What you should do: Please repeat the lines below, exactly and only, from the one that holds "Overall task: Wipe" through the one that holds "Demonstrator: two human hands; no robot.".

Records from a data collection:
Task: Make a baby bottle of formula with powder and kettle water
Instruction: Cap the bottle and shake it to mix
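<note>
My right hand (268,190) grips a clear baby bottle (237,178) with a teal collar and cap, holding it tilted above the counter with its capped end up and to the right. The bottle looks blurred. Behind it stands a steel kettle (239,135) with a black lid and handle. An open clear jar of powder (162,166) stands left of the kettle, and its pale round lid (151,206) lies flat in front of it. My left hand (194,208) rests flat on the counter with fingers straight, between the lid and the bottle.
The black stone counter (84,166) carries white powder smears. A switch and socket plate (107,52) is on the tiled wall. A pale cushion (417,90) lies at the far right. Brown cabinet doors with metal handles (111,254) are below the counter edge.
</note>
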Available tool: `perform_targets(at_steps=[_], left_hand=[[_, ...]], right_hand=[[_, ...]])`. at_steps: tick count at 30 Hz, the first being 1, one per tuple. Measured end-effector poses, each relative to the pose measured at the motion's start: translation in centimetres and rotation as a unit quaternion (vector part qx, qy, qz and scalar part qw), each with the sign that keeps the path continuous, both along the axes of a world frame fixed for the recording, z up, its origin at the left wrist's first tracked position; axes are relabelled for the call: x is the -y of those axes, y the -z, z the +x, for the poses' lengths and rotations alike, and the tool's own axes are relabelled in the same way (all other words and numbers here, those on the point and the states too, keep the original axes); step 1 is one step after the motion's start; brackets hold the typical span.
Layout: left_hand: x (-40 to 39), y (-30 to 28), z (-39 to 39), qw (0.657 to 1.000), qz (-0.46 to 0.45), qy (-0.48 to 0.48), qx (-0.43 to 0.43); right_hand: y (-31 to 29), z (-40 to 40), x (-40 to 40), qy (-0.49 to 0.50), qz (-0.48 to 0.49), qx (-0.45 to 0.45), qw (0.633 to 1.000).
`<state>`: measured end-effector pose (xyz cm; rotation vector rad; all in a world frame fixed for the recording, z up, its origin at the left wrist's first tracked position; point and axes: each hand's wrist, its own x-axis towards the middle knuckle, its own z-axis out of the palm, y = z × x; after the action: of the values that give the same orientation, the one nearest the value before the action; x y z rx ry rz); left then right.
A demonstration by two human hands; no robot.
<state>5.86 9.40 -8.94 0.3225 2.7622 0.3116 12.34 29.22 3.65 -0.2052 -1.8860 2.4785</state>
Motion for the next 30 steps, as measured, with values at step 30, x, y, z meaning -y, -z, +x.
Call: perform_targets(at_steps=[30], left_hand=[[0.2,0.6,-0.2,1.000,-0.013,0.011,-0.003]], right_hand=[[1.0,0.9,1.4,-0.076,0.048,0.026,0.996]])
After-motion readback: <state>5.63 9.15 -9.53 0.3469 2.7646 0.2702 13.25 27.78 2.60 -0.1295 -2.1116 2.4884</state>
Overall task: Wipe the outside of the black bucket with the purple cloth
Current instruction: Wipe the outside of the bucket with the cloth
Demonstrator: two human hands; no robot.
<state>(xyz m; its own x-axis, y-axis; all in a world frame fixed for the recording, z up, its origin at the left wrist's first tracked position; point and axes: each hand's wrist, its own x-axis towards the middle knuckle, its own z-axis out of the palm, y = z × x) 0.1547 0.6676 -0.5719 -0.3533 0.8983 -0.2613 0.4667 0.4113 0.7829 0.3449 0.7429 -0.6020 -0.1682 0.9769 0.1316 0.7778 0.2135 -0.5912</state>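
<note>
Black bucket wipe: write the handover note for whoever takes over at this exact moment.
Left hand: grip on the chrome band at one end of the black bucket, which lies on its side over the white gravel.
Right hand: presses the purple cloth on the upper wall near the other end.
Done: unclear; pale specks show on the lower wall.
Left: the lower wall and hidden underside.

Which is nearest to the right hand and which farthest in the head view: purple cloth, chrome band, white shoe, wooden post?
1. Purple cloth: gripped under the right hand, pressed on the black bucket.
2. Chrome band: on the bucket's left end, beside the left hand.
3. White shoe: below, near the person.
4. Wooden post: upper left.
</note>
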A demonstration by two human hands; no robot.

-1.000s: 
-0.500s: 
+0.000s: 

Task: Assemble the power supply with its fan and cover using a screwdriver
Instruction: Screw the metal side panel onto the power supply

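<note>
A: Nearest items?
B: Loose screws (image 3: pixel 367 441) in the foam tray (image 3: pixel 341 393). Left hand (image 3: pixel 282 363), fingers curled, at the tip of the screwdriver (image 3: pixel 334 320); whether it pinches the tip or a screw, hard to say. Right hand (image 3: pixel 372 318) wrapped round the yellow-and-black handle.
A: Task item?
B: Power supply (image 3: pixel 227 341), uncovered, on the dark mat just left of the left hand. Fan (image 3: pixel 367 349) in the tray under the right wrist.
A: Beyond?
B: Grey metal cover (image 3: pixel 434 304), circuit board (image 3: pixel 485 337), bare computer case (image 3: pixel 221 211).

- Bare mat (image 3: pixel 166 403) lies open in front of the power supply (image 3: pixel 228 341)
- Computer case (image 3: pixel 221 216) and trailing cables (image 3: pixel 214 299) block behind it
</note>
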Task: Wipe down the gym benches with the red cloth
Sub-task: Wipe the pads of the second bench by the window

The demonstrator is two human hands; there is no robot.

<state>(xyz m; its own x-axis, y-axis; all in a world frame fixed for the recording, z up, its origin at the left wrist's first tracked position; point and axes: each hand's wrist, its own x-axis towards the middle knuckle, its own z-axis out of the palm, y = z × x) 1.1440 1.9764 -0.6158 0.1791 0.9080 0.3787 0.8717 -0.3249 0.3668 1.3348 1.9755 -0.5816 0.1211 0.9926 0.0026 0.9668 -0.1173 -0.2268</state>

Answer space:
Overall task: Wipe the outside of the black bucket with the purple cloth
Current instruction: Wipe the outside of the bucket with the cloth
Demonstrator: two human hands; no robot.

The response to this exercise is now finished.